A declaração do ministro da Justiça, Flávio Dino, de que é uma “questão de honra” desvendar a morte de Marielle Franco reacendeu o debate sobre a federalização das investigações do assassinato da vereadora e do motorista Anderson Gomes, que até hoje aguarda um desfecho.

A própria família de Marielle pretende discutir o assunto em reunião neste fim de semana, no Rio de Janeiro. “Já se passou quase meia década e até hoje não sabemos quem mandou matar Marielle. Este é um passo importante para se dar agora”, disse à equipe da coluna a ministra da Igualdade Racial, Anielle Franco, irmã da vereadora assassinada.

O ressurgimento da hipótese de federalização do caso, no entanto, enfrenta forte resistência, tanto dentro da Procuradoria-Geral da República (PGR), a quem cabe pedir isso, quanto no Superior Tribunal de Justiça (STJ), que decidiu manter a apuração com as autoridades do Rio de Janeiro em 2020.

À equipe da coluna, Dino esclareceu que há outro caminho possível para resolver a questão.

Além da federalização via STJ, uma lei de 2002 prevê que a Polícia Federal poderá investigar violação a direitos humanos, quando se trata de casos em que o Brasil “se comprometeu a reprimir em decorrência de tratados internacionais de que seja parte”.
O assassinato de Marielle, um crime político de repercussão global, poderia ser enquadrado aí, segundo fontes ouvidas pela reportagem.

“Vamos primeiro tentar o caminho da cooperação com o governo do Rio”, afirmou o ministro, que pretende se reunir com o governador Cláudio Castro (PL) na semana que vem para tratar do assunto.

Em maio de 2020, a Terceira Seção do STJ enfrentou o espinhoso tema da federalização do caso Marielle, quando negou por unanimidade um pedido da então procuradora-geral da República, Raquel Dodge, de tirar a apuração da esfera estadual (na época, sob a gestão Wilson Witzel) e levá-la para a federal.

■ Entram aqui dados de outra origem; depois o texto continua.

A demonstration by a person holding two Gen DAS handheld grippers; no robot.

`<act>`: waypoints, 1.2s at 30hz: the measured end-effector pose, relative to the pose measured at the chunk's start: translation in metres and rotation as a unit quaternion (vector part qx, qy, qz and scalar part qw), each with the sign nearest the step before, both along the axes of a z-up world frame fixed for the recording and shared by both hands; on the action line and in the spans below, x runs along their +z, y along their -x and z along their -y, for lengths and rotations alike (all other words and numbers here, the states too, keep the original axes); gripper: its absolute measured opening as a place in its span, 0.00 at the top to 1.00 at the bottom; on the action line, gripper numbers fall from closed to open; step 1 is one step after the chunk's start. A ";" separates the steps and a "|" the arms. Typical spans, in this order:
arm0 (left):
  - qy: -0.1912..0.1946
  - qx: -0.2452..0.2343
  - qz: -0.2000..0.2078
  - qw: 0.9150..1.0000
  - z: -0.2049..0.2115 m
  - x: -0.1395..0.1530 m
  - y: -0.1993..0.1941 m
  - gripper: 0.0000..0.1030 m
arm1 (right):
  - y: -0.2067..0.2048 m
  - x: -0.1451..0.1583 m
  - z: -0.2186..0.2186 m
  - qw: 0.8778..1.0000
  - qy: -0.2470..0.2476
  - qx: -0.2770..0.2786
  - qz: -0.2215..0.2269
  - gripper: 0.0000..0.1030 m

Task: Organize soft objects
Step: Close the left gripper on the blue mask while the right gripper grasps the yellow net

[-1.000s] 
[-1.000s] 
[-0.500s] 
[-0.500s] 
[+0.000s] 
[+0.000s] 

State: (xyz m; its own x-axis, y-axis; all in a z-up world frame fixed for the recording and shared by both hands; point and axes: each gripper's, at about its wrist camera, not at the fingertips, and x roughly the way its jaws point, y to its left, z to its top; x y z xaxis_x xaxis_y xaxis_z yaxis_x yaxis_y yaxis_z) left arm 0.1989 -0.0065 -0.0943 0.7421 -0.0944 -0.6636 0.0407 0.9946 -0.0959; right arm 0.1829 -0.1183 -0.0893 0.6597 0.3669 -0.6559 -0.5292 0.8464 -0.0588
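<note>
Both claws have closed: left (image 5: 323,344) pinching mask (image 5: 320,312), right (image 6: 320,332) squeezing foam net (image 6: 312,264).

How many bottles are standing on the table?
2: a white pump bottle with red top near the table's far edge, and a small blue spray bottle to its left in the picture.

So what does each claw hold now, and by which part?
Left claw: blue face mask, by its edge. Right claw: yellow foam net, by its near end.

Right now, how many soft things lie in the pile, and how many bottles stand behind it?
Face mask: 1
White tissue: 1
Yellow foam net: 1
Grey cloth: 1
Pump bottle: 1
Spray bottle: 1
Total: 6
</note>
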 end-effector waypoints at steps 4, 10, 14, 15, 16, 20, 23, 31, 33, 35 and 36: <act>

“A matéria já foi apreciada. Vão ter que apresentar novos e consistentes fundamentos (para pedir a federalização novamente)”, disse à equipe da coluna um dos ministros que participou daquele julgamento. Outro magistrado concorda: “Muito difícil.”

Na época, a relatora do processo, Laurita Vaz, disse que não constatou “inércia, tampouco desinteresse da Polícia Civil e do Ministério Público do estado”. “O que transparece é justamente o contrário. Há um evidente empenho dessas autoridades em solucionar os crimes, cujos executores, inclusive, já foram identificados”, disse a ministra na ocasião.

A família de Marielle se posicionou contra a federalização em 2020, por não querer que a PF – em plena gestão Jair Bolsonaro – assumisse o controle das investigações. Agora, com a troca de governo federal, e o retorno de Lula ao Palácio do Planalto, o cenário mudou radicalmente.

Na prática, a federalização significa atestar que as autoridades do Rio de Janeiro são incompetentes para cuidar do caso, que seria transferido da Polícia Civil do Rio, sob a supervisão do Ministério Público fluminense, para a Polícia Federal e o MP federal.

Mas uma reviravolta na questão seria não apenas um movimento inédito como algo pouco provável, de acordo com procuradores, subprocuradores e ministros do STJ ouvidos reservadamente pela equipe da coluna.

“Há uma mudança de governo e essa questão tem uma conotação política também. Há espaço para o debate, mas seguindo as linhas estritamente técnicas, que nem sempre são seguidas pelo contexto político da situação pela grande repercussão tanto no Brasil como no cenário internacional, acho que é pouco provável”, disse à coluna um ex-auxiliar de Raquel Dodge.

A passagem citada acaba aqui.